[ 
https://issues.apache.org/jira/browse/BEAM-8651?page=com.atlassian.jira.plugin.system.issuetabpanels:comment-tabpanel&focusedCommentId=16977923#comment-16977923
 ] 

Valentyn Tymofieiev edited comment on BEAM-8651 at 11/19/19 11:19 PM:
----------------------------------------------------------------------

While investigating the example from 
[https://github.com/tensorflow/tfx/issues/928] I observe the following failure 
mode:

SDK worker starts multiple threads. Each thread happens to unpickle some 
payload, which calls
{code:java}
 dill.loads [1] {code}
Dill calls
{code:java}
 pickle.Unpickler.find_class [2] {code}
which calls
{code:java}
 __import__ [3] {code}
Concurrent import calls cause a deadlock on Python 3 (checked on Python 
3.7.5rc1), but not on Python 2.7. Following snippet, with calls extracted from 
the Chicago taxi pipeline
{code:python}
import threading

def t1():
    return __import__("tensorflow_transform.beam.analyzer_impls")

def t2():
    return __import__("tensorflow_transform.tf_metadata.metadata_io")

def t3():
    return __import__("tensorflow.core.example.example_pb2")

threads = []
threads.append(threading.Thread(target=t1))
threads.append(threading.Thread(target=t2))
threads.append(threading.Thread(target=t3))

for thread in threads:
    thread.start()
{code}
fails with
{noformat}
Exception in thread Thread-1:
Traceback (most recent call last):
  File "/usr/lib/python3.7/threading.py", line 926, in _bootstrap_inner
    self.run()
  File "/usr/lib/python3.7/threading.py", line 870, in run
    self._target(*self._args, **self._kwargs)
  File "dealock_repro.py", line 4, in t1
    return __import__("tensorflow_transform.beam.analyzer_impls", level=0)
  File 
"/home/valentyn/tmp/tfx_master_py37/lib/python3.7/site-packages/tensorflow_transform/__init__.py",
 line 23, in <module>
    from tensorflow_transform.output_wrapper import TFTransformOutput
  File 
"/home/valentyn/tmp/tfx_master_py37/lib/python3.7/site-packages/tensorflow_transform/output_wrapper.py",
 line 29, in <module>
    from tensorflow_transform.tf_metadata import metadata_io
  File "<frozen importlib._bootstrap>", line 980, in _find_and_load
  File "<frozen importlib._bootstrap>", line 149, in __enter__
  File "<frozen importlib._bootstrap>", line 94, in acquire
_frozen_importlib._DeadlockError: deadlock detected by 
_ModuleLock('tensorflow_transform.tf_metadata.metadata_io') at 140070103765456
{noformat}
[1] 
[https://github.com/apache/beam/blob/cba445c8da93d9bdd01b30b2f54e9c3b52a98b7d/sdks/python/apache_beam/internal/pickler.py#L261]
 [2] 
[https://github.com/uqfoundation/dill/blob/76e8472502a656f3ab6973cd8375cf7847f33842/dill/_dill.py#L462]
 [3] 
[https://github.com/python/cpython/blob/4ffc569b47bef9f95e443f3c56f7e7e32cb440c0/Lib/pickle.py#L1426]


was (Author: tvalentyn):
While investigating the example from 
[https://github.com/tensorflow/tfx/issues/928] I observe the following failure 
mode:

SDK worker starts multiple threads.

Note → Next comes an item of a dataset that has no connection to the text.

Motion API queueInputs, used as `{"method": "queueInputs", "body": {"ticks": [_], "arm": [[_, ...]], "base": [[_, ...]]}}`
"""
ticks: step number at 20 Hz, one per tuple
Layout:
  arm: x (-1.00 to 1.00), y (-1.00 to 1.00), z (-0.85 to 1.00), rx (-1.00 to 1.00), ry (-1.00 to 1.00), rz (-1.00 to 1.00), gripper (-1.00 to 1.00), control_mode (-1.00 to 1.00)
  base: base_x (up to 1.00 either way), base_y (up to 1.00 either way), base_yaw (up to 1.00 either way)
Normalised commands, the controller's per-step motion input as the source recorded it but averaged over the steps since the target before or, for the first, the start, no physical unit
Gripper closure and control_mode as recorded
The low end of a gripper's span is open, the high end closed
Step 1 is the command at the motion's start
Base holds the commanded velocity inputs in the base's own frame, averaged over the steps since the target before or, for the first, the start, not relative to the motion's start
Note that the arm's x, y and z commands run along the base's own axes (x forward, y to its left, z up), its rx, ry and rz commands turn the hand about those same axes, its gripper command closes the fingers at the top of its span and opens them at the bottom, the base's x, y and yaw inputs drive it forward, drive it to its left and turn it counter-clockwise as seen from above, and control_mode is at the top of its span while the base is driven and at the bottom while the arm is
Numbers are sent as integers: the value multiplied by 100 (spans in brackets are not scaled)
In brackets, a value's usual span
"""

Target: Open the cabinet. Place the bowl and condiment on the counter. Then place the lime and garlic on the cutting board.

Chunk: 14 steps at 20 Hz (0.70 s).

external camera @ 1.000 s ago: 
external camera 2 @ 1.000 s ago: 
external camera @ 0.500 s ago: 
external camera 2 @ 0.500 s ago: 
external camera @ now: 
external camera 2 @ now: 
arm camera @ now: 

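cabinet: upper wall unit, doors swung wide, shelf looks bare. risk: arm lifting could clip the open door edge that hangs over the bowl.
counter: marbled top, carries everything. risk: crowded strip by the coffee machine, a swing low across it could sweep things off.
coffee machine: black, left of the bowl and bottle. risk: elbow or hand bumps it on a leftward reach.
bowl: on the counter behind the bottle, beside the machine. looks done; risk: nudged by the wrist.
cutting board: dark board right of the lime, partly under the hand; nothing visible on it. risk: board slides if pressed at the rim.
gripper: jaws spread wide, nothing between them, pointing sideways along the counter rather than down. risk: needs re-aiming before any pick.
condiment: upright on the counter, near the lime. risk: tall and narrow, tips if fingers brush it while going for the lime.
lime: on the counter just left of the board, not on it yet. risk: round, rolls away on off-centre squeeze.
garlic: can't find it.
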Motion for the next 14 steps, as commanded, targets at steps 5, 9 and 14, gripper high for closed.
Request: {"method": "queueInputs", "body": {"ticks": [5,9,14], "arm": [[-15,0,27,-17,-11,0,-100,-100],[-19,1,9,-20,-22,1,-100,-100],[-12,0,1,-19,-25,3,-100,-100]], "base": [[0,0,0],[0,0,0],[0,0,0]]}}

Each thread happens to unpickle some 
payload, which calls
{code:java}
 dill.loads [1] {code}
Dill calls
{code:java}
 pickle.Unpickler.find_class [1] {code}
which calls
{code:java}
 __import__ [3] {code}
Concurrent import calls cause a deadlock on Python 3 (checked on Python 
3.7.5rc1), but not on Python 2.7. Following snippet, with calls extracted from 
the Chicago taxi pipeline
{code:python}
import threading

def t1():
    return __import__("tensorflow_transform.beam.analyzer_impls")

def t2():
    return __import__("tensorflow_transform.tf_metadata.metadata_io")

def t3():
    return __import__("tensorflow.core.example.example_pb2")

threads = []
threads.append(threading.Thread(target=t1))
threads.append(threading.Thread(target=t2))
threads.append(threading.Thread(target=t3))

for thread in threads:
    thread.start()
{code}

fails with 

{noformat}
Exception in thread Thread-1:
Traceback (most recent call last):
  File "/usr/lib/python3.7/threading.py", line 926, in _bootstrap_inner
    self.run()
  File "/usr/lib/python3.7/threading.py", line 870, in run
    self._target(*self._args, **self._kwargs)
  File "dealock_repro.py", line 4, in t1
    return __import__("tensorflow_transform.beam.analyzer_impls", level=0)
  File 
"/home/valentyn/tmp/tfx_master_py37/lib/python3.7/site-packages/tensorflow_transform/__init__.py",
 line 23, in <module>
    from tensorflow_transform.output_wrapper import TFTransformOutput
  File 
"/home/valentyn/tmp/tfx_master_py37/lib/python3.7/site-packages/tensorflow_transform/output_wrapper.py",
 line 29, in <module>
    from tensorflow_transform.tf_metadata import metadata_io
  File "<frozen importlib._bootstrap>", line 980, in _find_and_load
  File "<frozen importlib._bootstrap>", line 149, in __enter__
  File "<frozen importlib._bootstrap>", line 94, in acquire
_frozen_importlib._DeadlockError: deadlock detected by 
_ModuleLock('tensorflow_transform.tf_metadata.metadata_io') at 140070103765456
{noformat}


[1] 
[https://github.com/apache/beam/blob/cba445c8da93d9bdd01b30b2f54e9c3b52a98b7d/sdks/python/apache_beam/internal/pickler.py#L261]
[2] 
[https://github.com/uqfoundation/dill/blob/76e8472502a656f3ab6973cd8375cf7847f33842/dill/_dill.py#L462]
[3] 
[https://github.com/python/cpython/blob/4ffc569b47bef9f95e443f3c56f7e7e32cb440c0/Lib/pickle.py#L1426]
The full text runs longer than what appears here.